▶ _How to complete this task_
Verbatim copy, images omitted: return the full listing.

*** Block opens ***

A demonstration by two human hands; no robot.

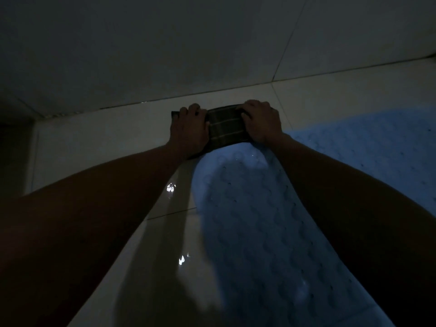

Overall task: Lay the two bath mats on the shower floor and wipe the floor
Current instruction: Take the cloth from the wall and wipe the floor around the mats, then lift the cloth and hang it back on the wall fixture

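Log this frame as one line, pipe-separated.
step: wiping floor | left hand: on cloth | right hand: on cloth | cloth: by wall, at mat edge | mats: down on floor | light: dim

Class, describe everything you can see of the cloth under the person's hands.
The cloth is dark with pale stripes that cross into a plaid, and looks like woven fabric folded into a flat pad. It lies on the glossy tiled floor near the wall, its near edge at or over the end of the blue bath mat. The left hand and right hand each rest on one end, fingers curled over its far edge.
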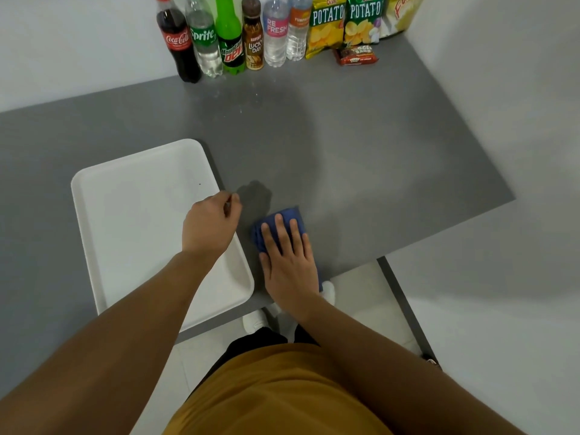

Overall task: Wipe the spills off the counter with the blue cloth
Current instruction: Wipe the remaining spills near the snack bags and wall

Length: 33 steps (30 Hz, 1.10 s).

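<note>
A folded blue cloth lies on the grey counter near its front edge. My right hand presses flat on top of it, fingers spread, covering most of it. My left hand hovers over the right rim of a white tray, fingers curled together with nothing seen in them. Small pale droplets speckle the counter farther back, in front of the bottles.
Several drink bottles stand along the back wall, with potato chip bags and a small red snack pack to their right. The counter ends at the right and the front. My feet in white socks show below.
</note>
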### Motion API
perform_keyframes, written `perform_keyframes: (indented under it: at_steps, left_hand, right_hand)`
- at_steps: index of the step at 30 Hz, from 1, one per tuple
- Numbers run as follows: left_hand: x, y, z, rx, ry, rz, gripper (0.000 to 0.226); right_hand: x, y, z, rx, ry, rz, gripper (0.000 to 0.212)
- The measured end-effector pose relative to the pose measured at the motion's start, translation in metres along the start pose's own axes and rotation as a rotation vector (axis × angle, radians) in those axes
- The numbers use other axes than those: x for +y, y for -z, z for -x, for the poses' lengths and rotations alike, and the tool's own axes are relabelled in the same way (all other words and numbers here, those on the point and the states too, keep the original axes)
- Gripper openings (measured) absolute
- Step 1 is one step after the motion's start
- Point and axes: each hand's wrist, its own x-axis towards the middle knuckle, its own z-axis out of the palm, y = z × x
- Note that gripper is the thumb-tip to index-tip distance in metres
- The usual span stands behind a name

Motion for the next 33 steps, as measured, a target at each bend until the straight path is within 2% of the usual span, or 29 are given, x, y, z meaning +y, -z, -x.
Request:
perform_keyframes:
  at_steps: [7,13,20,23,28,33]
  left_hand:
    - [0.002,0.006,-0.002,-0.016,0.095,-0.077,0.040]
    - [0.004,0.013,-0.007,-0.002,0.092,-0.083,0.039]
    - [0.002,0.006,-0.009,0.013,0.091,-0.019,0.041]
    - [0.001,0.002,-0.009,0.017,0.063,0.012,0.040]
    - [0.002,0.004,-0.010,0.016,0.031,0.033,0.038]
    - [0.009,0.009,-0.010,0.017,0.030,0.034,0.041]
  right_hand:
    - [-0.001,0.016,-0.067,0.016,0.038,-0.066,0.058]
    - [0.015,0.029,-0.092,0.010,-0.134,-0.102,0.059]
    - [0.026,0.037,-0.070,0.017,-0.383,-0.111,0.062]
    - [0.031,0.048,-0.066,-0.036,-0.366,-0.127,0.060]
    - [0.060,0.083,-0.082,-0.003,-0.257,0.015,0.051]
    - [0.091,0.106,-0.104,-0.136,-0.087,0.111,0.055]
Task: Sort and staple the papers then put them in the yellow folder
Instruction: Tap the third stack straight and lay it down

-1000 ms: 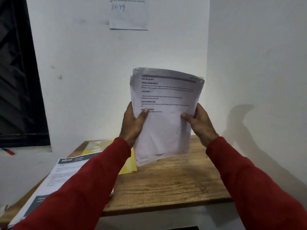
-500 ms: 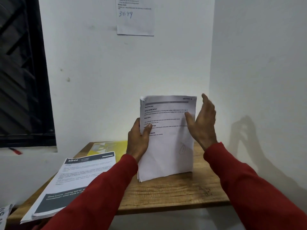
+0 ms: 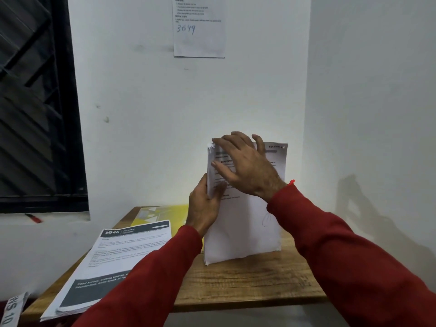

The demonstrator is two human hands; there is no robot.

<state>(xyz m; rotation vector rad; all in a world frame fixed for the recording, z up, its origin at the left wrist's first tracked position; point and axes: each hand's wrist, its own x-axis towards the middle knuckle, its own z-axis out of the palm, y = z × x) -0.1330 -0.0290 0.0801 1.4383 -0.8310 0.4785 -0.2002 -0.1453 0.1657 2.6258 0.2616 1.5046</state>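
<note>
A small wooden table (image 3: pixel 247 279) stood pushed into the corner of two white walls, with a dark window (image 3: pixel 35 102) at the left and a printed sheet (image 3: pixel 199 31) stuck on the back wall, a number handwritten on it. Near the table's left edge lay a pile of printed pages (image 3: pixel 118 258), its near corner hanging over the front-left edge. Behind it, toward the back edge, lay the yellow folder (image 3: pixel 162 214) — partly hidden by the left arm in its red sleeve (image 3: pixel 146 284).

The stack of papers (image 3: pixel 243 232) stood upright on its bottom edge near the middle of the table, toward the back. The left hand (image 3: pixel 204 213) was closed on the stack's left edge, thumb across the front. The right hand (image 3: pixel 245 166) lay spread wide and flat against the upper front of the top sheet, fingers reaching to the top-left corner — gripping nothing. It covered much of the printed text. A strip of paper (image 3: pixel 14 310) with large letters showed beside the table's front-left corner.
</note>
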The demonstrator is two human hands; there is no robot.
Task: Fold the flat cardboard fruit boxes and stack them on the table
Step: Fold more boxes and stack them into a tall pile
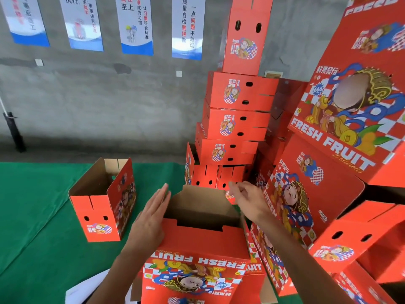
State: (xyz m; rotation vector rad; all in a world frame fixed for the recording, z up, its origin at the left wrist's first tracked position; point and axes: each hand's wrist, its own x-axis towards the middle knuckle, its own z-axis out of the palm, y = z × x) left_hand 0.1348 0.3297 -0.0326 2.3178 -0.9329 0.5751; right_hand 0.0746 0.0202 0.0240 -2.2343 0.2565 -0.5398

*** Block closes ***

▶ _Reply to the exercise_
A demonstration by two human hands; no robot.


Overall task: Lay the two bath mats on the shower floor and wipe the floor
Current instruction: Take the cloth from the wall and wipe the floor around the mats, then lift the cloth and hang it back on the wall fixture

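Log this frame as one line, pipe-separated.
step: wiping floor | left hand: on cloth | right hand: on cloth | cloth: by wall, at mat edge | mats: down on floor | light: dim

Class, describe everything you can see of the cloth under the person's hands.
The cloth is dark with pale stripes that cross into a plaid, and looks like woven fabric folded into a flat pad. It lies on the glossy tiled floor near the wall, its near edge at or over the end of the blue bath mat. The left hand and right hand each rest on one end, fingers curled over its far edge.
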
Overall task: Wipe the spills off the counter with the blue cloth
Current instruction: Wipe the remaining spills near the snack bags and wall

Length: 33 steps (30 Hz, 1.10 s).

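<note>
A folded blue cloth lies on the grey counter near its front edge. My right hand presses flat on top of it, fingers spread, covering most of it. My left hand hovers over the right rim of a white tray, fingers curled together with nothing seen in them. Small pale droplets speckle the counter farther back, in front of the bottles.
Several drink bottles stand along the back wall, with potato chip bags and a small red snack pack to their right. The counter ends at the right and the front. My feet in white socks show below.
</note>
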### Motion API
perform_keyframes, written `perform_keyframes: (indented under it: at_steps, left_hand, right_hand)`
- at_steps: index of the step at 30 Hz, from 1, one per tuple
- Numbers run as follows: left_hand: x, y, z, rx, ry, rz, gripper (0.000 to 0.226); right_hand: x, y, z, rx, ry, rz, gripper (0.000 to 0.212)
- The measured end-effector pose relative to the pose measured at the motion's start, translation in metres along the start pose's own axes and rotation as a rotation vector (axis × angle, radians) in those axes
- The numbers use other axes than those: x for +y, y for -z, z for -x, for the poses' lengths and rotations alike, and the tool's own axes are relabelled in the same way (all other words and numbers here, those on the point and the states too, keep the original axes)
- Gripper openings (measured) absolute
- Step 1 is one step after the motion's start
- Point and axes: each hand's wrist, its own x-axis towards the middle knuckle, its own z-axis out of the palm, y = z × x
- Note that gripper is the thumb-tip to index-tip distance in metres
- The usual span stands behind a name

Motion for the next 33 steps, as measured, a target at each bend until the straight path is within 2% of the usual span, or 29 are given, x, y, z meaning +y, -z, -x.
Request:
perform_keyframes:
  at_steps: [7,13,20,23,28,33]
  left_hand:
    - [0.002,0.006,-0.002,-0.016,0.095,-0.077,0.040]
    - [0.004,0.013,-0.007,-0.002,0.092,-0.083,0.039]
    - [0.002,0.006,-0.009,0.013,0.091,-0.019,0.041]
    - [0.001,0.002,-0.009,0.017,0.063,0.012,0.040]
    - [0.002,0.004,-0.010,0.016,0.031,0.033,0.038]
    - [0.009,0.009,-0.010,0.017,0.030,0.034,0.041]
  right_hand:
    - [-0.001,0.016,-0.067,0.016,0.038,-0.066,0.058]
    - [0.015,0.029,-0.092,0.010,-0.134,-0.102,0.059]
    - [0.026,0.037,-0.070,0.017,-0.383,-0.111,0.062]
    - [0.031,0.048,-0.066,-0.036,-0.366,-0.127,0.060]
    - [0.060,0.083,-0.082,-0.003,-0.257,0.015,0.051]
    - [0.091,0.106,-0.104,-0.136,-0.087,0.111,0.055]
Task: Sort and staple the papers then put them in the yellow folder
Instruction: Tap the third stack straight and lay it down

-1000 ms: 
-500 ms: 
+0 ms: 

The demonstrator is two human hands; there is no robot.

<state>(xyz m; rotation vector rad; all in a world frame fixed for the recording, z up, its origin at the left wrist's first tracked position; point and axes: each hand's wrist, its own x-axis towards the middle knuckle, its own z-axis out of the palm, y = z × x) -0.1330 -0.0290 0.0801 1.4383 -0.8310 0.4785 -0.2002 -0.1453 0.1657 2.6258 0.2616 1.5046</state>
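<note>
A small wooden table (image 3: pixel 247 279) stood pushed into the corner of two white walls, with a dark window (image 3: pixel 35 102) at the left and a printed sheet (image 3: pixel 199 31) stuck on the back wall, a number handwritten on it. Near the table's left edge lay a pile of printed pages (image 3: pixel 118 258), its near corner hanging over the front-left edge. Behind it, toward the back edge, lay the yellow folder (image 3: pixel 162 214) — partly hidden by the left arm in its red sleeve (image 3: pixel 146 284).

The stack of papers (image 3: pixel 243 232) stood upright on its bottom edge near the middle of the table, toward the back. The left hand (image 3: pixel 204 213) was closed on the stack's left edge, thumb across the front. The right hand (image 3: pixel 245 166) lay spread wide and flat against the upper front of the top sheet, fingers reaching to the top-left corner — gripping nothing. It covered much of the printed text. A strip of paper (image 3: pixel 14 310) with large letters showed beside the table's front-left corner.
</note>
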The demonstrator is two human hands; there is no robot.
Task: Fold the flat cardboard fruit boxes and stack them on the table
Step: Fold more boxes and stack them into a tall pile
State: (xyz m; rotation vector rad; all in a world frame fixed for the recording, z up, its origin at the left wrist's first tracked position; point and axes: each hand's wrist, its own x-axis towards the middle knuckle, its own z-axis out of the palm, y = z × x) left_hand 0.1348 0.3297 -0.0326 2.3178 -0.9329 0.5751; right_hand 0.0746 0.0202 0.0240 -2.2343 0.2565 -0.5398

The answer, as written, is complete.